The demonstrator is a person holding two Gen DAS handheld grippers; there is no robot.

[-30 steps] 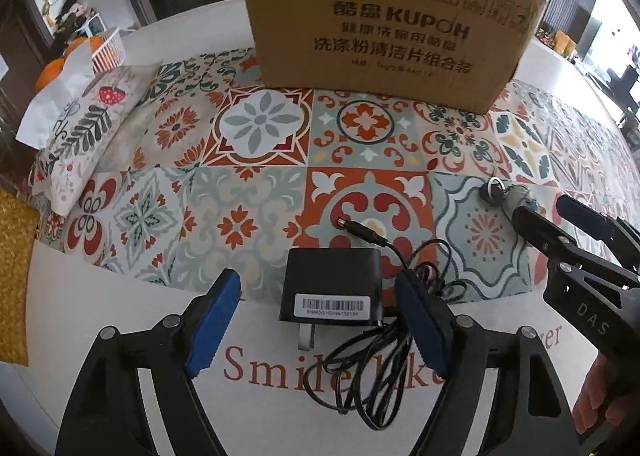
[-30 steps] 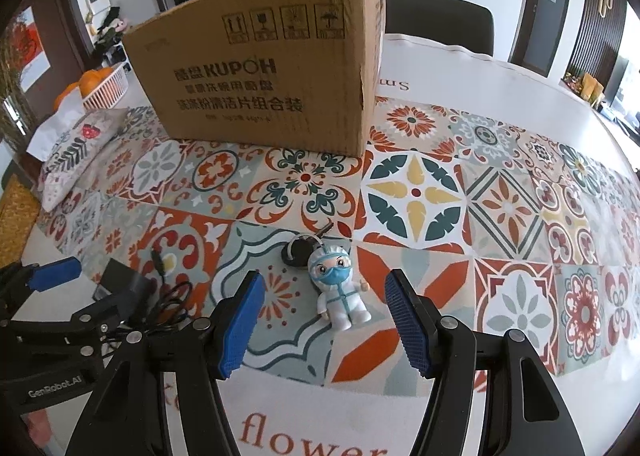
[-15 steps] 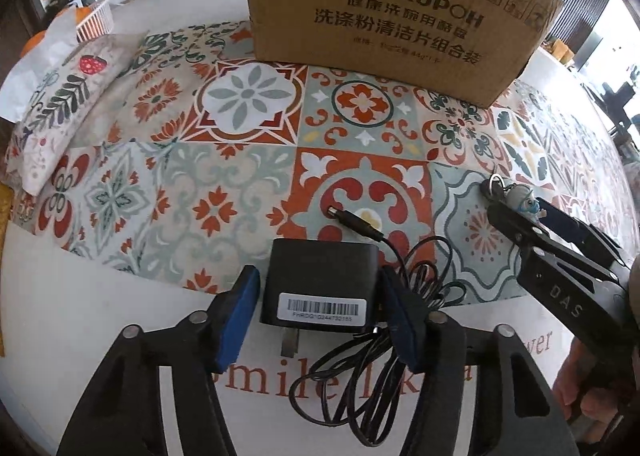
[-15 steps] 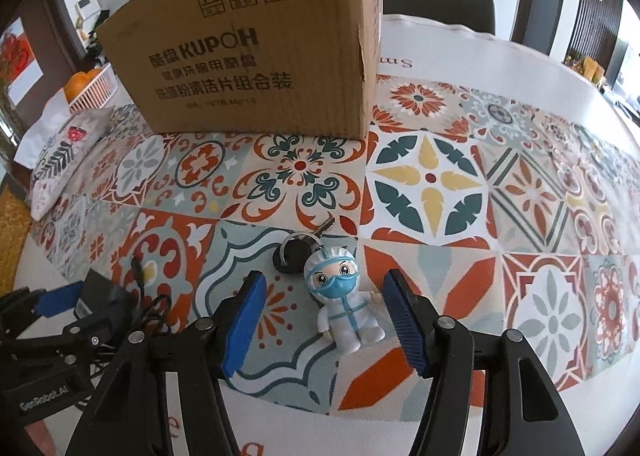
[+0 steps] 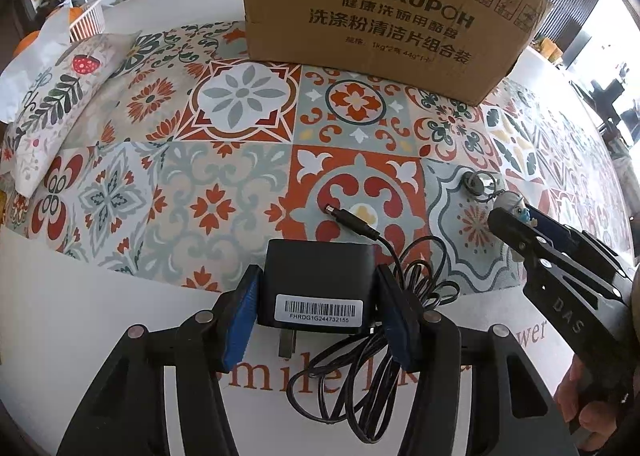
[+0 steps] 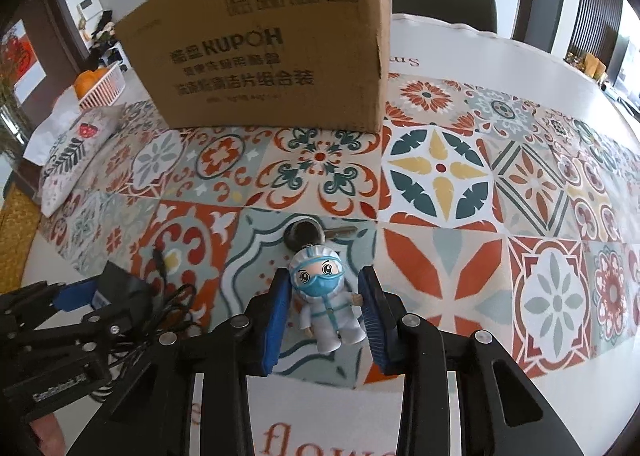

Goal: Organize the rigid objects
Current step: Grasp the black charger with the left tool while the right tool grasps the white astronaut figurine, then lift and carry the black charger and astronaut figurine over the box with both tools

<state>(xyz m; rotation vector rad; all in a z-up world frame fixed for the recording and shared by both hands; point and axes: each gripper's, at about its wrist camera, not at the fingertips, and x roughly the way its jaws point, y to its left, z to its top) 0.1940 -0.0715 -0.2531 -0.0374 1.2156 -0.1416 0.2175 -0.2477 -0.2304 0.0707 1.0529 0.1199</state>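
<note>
Pillow (image 5: pixel 52 112): we spot it, floral print, at the table's left edge, with a white basket (image 6: pixel 105 88) of oranges beyond it.
Left gripper (image 5: pixel 318 312): we've got its blue pads (image 5: pixel 240 316) pressed on both sides of the black power adapter (image 5: pixel 320 288), barcode label facing us, right at the near edge of the patterned tablecloth (image 5: pixel 224 184).
Cable (image 5: pixel 384 340): we see it coiled loosely beside the adapter's right side, its barrel plug (image 5: pixel 352 222) lying on an orange tile.
Cardboard box (image 6: pixel 264 52): we find it standing at the far side, Chinese print and KUPOH on its face.
Right gripper (image 6: pixel 326 308): narrowed onto the figurine (image 6: pixel 326 296) in a white suit and blue mask; the pads flank it closely, though we cannot tell if both touch.
Key (image 6: pixel 316 234): lying just behind the figurine's head, chained to it.
</note>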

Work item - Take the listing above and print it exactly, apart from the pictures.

Task output -
The demonstrator is a person holding two Gen DAS handheld grippers; there is no robot.

[-30 steps] 
[-30 steps] 
[-15 steps] 
[-15 steps] 
[+0 steps] 
[+0 steps] 

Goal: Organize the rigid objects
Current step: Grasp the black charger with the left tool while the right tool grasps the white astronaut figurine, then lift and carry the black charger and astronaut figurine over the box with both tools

<state>(xyz m; rotation vector rad; all in a z-up world frame fixed for the recording and shared by both hands; point and axes: each gripper's, at about its wrist camera, not at the fingertips, and x roughly the way its jaws point, y to its left, z to its top) 0.1940 -0.0715 -0.2531 -0.0374 1.2156 -0.1416 0.2175 -0.2477 -0.2304 0.0707 1.0529 0.1199</state>
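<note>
Pillow (image 5: pixel 52 112): we spot it, floral print, at the table's left edge, with a white basket (image 6: pixel 105 88) of oranges beyond it.
Left gripper (image 5: pixel 318 312): we've got its blue pads (image 5: pixel 240 316) pressed on both sides of the black power adapter (image 5: pixel 320 288), barcode label facing us, right at the near edge of the patterned tablecloth (image 5: pixel 224 184).
Cable (image 5: pixel 384 340): we see it coiled loosely beside the adapter's right side, its barrel plug (image 5: pixel 352 222) lying on an orange tile.
Cardboard box (image 6: pixel 264 52): we find it standing at the far side, Chinese print and KUPOH on its face.
Right gripper (image 6: pixel 326 308): narrowed onto the figurine (image 6: pixel 326 296) in a white suit and blue mask; the pads flank it closely, though we cannot tell if both touch.
Key (image 6: pixel 316 234): lying just behind the figurine's head, chained to it.
</note>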

The exercise requires nothing more than what has been given.